Data:

________________

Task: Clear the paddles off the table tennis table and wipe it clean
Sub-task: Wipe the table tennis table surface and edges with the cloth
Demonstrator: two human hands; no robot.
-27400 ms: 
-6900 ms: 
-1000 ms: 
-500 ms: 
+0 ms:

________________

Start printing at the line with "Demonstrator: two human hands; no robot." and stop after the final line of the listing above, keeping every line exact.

Problem solution:
Demonstrator: two human hands; no robot.
-27400 ms: 
-6900 ms: 
-1000 ms: 
-500 ms: 
+0 ms:

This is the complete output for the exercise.